Un regard tourné vers l’avenir
La diplomatie scientifique jouera un rôle de premier plan dans les grands enjeux de demain. Mais comment nous préparer collectivement aux défis qui nous attendent?
En premier lieu, il s’agit de cultiver les intérêts, les capacités et les compétences de la relève. La simulation sociale organisée l’été dernier par DSP, l’IIASA, le CNR et l’ISSP pour les scientifiques en début de carrière n’est qu’un exemple parmi tant d’autres d’activités à cet effet. Un effort notamment du côté de l’enseignement et de la formation pratique doit aussi être fait, à la fois sur le campus et hors campus. La participation des scientifiques novices et des leaders est ici absolument cruciale.
En deuxième lieu, on doit e promouvoir l’importance de ce champ pour des relations multilatérales apaisées et constructives lors de crises mondiales, un aspect d’autant plus important ces jours-ci, avec la lutte contre la COVID-19 et les changements climatiques. Ces exemples ne représentent qu’une infime partie des possibilités que renferme cette dimension. Pensons par exemple à une situation où des relations tendues entre deux pays rendent la collaboration politique ardue.

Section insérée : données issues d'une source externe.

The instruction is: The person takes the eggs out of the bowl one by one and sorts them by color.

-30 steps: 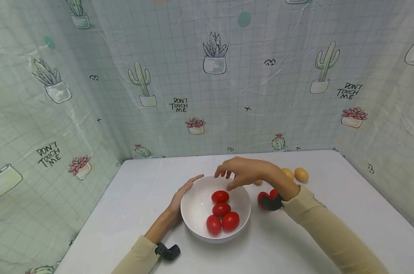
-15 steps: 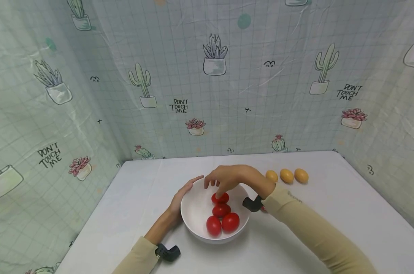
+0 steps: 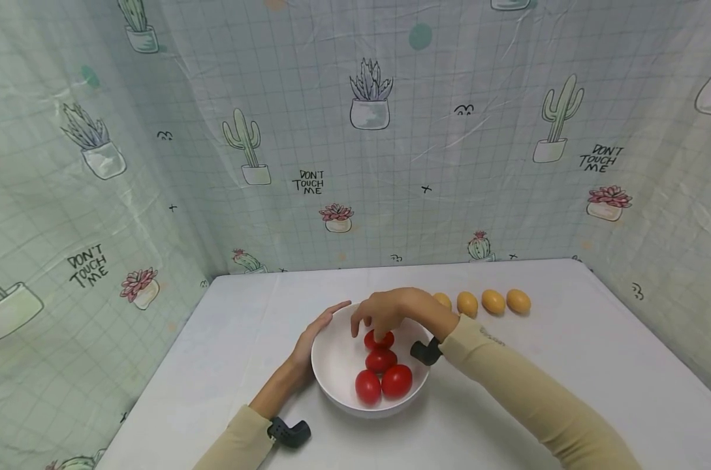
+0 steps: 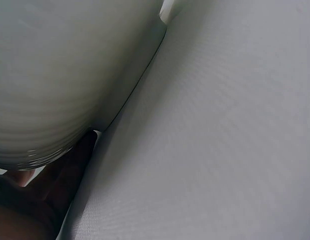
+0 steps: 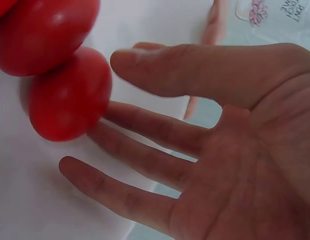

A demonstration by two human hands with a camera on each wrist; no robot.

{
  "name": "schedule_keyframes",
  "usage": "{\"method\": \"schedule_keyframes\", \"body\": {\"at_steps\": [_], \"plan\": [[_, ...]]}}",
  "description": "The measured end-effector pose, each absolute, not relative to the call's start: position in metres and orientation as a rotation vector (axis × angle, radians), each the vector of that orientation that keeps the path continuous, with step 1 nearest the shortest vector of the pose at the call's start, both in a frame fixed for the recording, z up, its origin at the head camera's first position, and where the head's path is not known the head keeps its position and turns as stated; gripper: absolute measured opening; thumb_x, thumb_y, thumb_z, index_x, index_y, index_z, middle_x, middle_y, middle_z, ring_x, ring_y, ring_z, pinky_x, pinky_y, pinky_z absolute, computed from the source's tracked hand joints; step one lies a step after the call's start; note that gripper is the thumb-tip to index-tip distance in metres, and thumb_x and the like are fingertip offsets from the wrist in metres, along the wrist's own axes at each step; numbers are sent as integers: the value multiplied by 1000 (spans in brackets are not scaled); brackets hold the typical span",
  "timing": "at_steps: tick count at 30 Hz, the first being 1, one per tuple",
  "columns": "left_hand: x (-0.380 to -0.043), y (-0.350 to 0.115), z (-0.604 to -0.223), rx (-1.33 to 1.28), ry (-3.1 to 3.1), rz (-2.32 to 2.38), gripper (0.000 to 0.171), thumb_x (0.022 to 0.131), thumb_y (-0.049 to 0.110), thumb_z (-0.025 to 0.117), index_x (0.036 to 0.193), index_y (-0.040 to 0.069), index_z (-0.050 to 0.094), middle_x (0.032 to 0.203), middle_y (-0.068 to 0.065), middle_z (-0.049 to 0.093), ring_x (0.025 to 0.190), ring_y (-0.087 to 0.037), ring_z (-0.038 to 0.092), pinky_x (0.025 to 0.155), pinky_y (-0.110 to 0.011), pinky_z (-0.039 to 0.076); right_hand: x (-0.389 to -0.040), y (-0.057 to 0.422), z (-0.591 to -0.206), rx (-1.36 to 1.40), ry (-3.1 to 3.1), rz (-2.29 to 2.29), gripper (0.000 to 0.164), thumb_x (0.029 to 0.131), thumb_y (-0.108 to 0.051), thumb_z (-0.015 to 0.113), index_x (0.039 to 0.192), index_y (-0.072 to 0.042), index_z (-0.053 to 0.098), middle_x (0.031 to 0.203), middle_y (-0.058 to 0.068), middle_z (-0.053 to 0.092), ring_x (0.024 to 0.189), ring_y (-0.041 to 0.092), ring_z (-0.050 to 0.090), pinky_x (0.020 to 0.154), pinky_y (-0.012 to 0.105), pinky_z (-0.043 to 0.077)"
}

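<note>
Bowl (image 3: 335,358), on bench (image 3: 572,339) — left hand (image 3: 313,335), grip spread along outer wall, presumably steadying it. Tomatoes (image 3: 381,361), four, inside — right hand (image 3: 384,309), grip spread, apparently to straddle the farthest tomato (image 5: 70,97), not pinching.

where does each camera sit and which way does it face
Head: on the person's head, facing forward and down at the bowl; left grip and right grip show.
Left wrist: on that wrist, facing the bowl's outside and table; dark fingers lower left.
Right wrist: on that wrist, facing red fruits past the palm and spread fingers.
Head and right wrist share the red fruits.
</note>
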State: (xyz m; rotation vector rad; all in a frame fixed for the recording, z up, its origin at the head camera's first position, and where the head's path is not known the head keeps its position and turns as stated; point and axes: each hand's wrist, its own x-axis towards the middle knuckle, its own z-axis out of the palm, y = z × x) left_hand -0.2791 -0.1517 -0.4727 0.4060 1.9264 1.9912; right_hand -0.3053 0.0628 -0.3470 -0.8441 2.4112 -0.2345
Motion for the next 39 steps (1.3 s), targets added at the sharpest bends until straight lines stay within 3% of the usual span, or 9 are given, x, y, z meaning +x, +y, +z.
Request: {"method": "schedule_keyframes", "body": {"at_steps": [10, 18, 26, 39], "plan": [[-279, -152, -474, 403, 1914, 2008, 52, 112, 45, 19, 159, 31, 37, 162, -1, 45, 135, -15, 57, 102, -25, 55, -305, 55, -360, -861, 2392, -255, 41, 85, 5, 72, 107, -30, 80, 107, 0, 71, 93, 17, 63, 76, 31, 63], [-278, -152, -473, 414, 1909, 2009, 53, 112, 44, 19, 159, 30, 37, 162, -2, 45, 135, -16, 59, 101, -26, 56, -305, 53, -366, -854, 2393, -298, 32, 87, 3, 74, 100, -26, 82, 99, -4, 71, 84, 15, 66, 76, 30, 64], [-278, -152, -474, 428, 1900, 2016, 53, 112, 44, 19, 160, 29, 36, 162, -4, 45, 136, -17, 58, 101, -27, 56, -305, 54, -370, -889, 2396, -243, 40, 81, 2, 81, 106, -29, 77, 104, -7, 66, 99, 14, 60, 75, 26, 61], [-280, -153, -475, 417, 1901, 2013, 53, 112, 45, 19, 159, 29, 37, 161, -4, 46, 134, -16, 59, 100, -26, 56, -307, 57, -368, -863, 2397, -224, 38, 83, -2, 81, 108, -30, 74, 102, -8, 65, 99, 14, 59, 77, 28, 60]]}}
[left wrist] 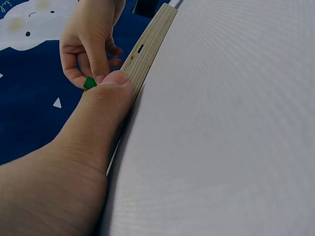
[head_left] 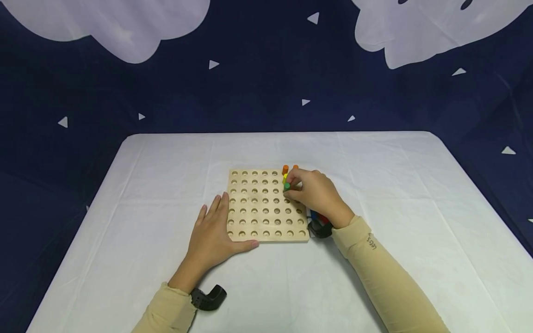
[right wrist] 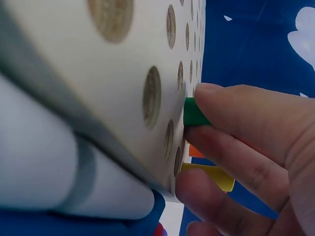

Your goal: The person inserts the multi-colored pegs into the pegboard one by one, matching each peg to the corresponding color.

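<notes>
A square wooden pegboard (head_left: 260, 206) with rows of round holes lies flat on the table. My right hand (head_left: 314, 189) is over its far right part, pinching a green peg (right wrist: 193, 112) between thumb and fingertip, the peg's end right at the board's face. Close by, a yellow peg (right wrist: 216, 178) and orange pegs (head_left: 285, 169) stand along the far right side, partly hidden by the fingers. My left hand (head_left: 211, 236) rests at the near left corner, its straight fingers along the left edge and the thumb (left wrist: 110, 91) against the front edge.
Beside the board's right edge, partly under my right wrist, lie a white cylinder (right wrist: 113, 182) with a grey band and some blue and red pieces (head_left: 323, 218). A white cloth (head_left: 166, 175) covers the table. Behind it hangs a dark blue curtain (head_left: 258, 92) with clouds.
</notes>
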Motion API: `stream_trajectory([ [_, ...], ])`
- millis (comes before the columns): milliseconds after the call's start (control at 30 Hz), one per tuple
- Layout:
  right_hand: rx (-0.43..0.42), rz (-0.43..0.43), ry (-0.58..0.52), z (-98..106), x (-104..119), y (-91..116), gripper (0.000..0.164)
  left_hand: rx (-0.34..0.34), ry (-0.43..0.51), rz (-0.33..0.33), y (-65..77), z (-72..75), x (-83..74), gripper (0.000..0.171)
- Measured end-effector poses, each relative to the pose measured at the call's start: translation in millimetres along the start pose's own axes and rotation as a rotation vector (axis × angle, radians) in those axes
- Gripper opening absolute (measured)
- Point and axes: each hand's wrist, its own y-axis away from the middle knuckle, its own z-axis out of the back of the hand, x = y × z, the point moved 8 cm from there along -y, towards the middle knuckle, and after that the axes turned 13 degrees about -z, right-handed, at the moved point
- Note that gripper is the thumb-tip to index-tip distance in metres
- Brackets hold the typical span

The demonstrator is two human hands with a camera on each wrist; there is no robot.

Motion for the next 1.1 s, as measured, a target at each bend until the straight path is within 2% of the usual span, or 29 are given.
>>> stream_trajectory([
  [300, -0.003, -0.005, 0.020, 5.1, -0.2, 3.9, 0.021, -0.003, 0.004, 0.001, 0.4, 0.3, -0.9, 0.145],
  [500, -0.042, -0.007, 0.020, 23.9, -3.7, 9.4, 0.021, -0.007, 0.013, 0.004, 1.2, 0.5, -1.5, 0.146],
  [667, -0.098, -0.038, 0.026, 45.4, -17.5, 15.9, 0.023, -0.008, 0.013, 0.003, 1.1, 0.6, -2.0, 0.146],
  [800, -0.110, -0.076, 0.042, 55.9, -32.8, 21.8, 0.025, -0.008, 0.013, 0.001, 1.1, 0.7, -2.0, 0.146],
  [1100, -0.032, -0.138, 0.150, 52.2, -62.9, 32.3, 0.032, -0.007, 0.011, -0.004, 1.0, 1.6, -2.8, 0.146],
])
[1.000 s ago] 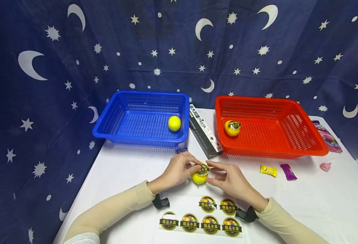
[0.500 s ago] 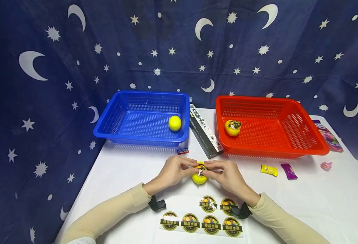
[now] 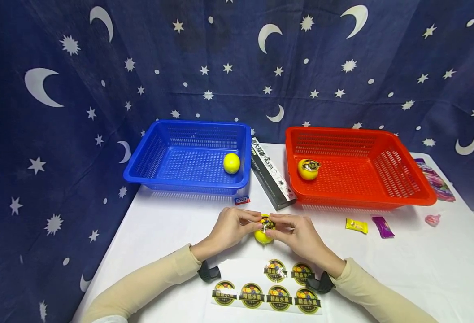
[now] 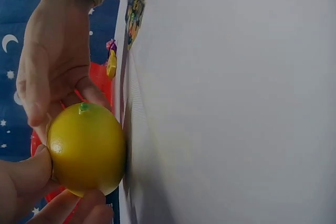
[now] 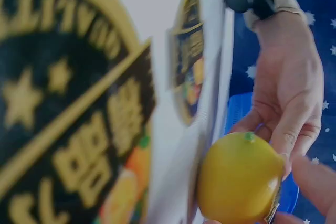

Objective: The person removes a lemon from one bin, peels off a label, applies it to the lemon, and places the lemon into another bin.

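Note:
A yellow lemon (image 3: 263, 238) with a small green stem nub rests on the white table between both hands. On its upper side lies a round black-and-gold label sticker (image 3: 267, 223). My left hand (image 3: 229, 227) holds the lemon from the left, thumb and fingers around its side, as the left wrist view also shows. From the right, my right hand (image 3: 300, 234) grips it, thumb and fingertips at the sticker's edge. In the right wrist view the lemon (image 5: 239, 177) sits between the fingers of both hands, the sticker mostly turned away.
Nearer the body lies a sheet of several matching stickers (image 3: 266, 297). Behind stand a blue basket (image 3: 186, 186) holding a lemon (image 3: 231, 163) and a red basket (image 3: 362, 200) holding a stickered yellow fruit (image 3: 307, 175). A pasta box (image 3: 270, 176) lies between them; wrapped candies (image 3: 356, 225) are scattered nearby.
My right fingers have closed in from the lemon's right side onto the sticker. My left hand has shifted slightly left and down, uncovering a small candy behind it.

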Available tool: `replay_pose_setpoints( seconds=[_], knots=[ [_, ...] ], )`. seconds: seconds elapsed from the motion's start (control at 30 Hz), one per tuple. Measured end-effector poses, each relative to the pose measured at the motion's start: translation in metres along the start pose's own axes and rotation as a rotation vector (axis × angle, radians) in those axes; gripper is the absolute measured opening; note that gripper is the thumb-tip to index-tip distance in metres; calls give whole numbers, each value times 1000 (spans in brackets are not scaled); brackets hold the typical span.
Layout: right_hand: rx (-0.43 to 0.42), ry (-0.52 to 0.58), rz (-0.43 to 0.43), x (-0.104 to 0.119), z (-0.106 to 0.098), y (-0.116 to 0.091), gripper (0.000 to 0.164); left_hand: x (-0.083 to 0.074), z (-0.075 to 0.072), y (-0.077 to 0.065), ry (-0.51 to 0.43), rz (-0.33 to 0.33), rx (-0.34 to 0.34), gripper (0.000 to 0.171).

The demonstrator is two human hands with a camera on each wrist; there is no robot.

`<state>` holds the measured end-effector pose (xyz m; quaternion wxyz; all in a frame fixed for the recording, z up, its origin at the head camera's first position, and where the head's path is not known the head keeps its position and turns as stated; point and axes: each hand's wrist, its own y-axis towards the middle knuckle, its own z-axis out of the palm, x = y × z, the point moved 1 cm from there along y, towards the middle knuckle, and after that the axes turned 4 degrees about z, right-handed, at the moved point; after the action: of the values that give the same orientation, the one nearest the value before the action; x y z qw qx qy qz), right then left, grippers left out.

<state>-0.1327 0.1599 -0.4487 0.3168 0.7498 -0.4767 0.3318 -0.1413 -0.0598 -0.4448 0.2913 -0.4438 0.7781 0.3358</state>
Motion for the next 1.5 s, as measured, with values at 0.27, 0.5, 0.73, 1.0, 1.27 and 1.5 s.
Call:
replay_pose_setpoints(
  seconds=[0.27, 0.5, 0.73, 1.0, 1.27, 1.5],
  knots=[
    [80, -133, 13, 3, 8, 9, 73, -2, -2, -5, 42, -18, -15, 24],
    [156, -80, 96, 22, -44, -2, 71, -14, 2, 8, -24, 38, -106, 27],
    [137, -193, 110, 32, -162, 31, 70, -36, 16, 52, 245, 150, -151, 44],
    [227, -382, 307, -39, -224, 111, 76, -44, 34, 86, 417, 153, -72, 55],
    [406, -377, 325, -85, -210, 136, 71, -43, 38, 87, 428, 157, -128, 44],
    [418, -370, 329, -86, -201, 141, 67, -44, 37, 87, 425, 139, -133, 43]
  ],
)
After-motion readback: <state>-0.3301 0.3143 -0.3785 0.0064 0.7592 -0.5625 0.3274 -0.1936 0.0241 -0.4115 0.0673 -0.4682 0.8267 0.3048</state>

Les connexions entretenues par les scientifiques – du secteur public comme privé – pourraient mettre au jour des intérêts communs, et d’ouvrir la voie à de meilleures relations.
En troisième lieu, il faut améliorer la capacité des ministères étrangers à accueillir l’expertise scientifique, tant à l’intérieur qu’à l’extérieur de leurs frontières. En effet, la demande de conseils scientifiques et l’ouverture à cet égard dépendent de la capacité à percevoir les avantages de cette contribution pour atteindre les objectifs politiques intérieurs et extérieurs. Le rôle clé de la diplomatie scientifique dans la lutte contre la COVID-19 nous ouvre par ailleurs les yeux sur la valeur inestimable d’une collaboration scientifique à l’échelle internationale.
Enfin, toute préparation adéquate repose sur une compréhension fine des règles du jeu. À cet effet, il s’avère indispensable d’approfondir le champ de la science de la diplomatie scientifique, ce qui nécessite une collaboration entre ceux et celles qui font la science et qui l’utilisent, et ce dans de multiples champs disciplinaires. La tâche est colossale, certes, mais exploiter le plein potentiel de la diplomatie scientifique ne peut que se montrer bénéfique pour la société – un potentiel vital devant les grands enjeux de notre temps!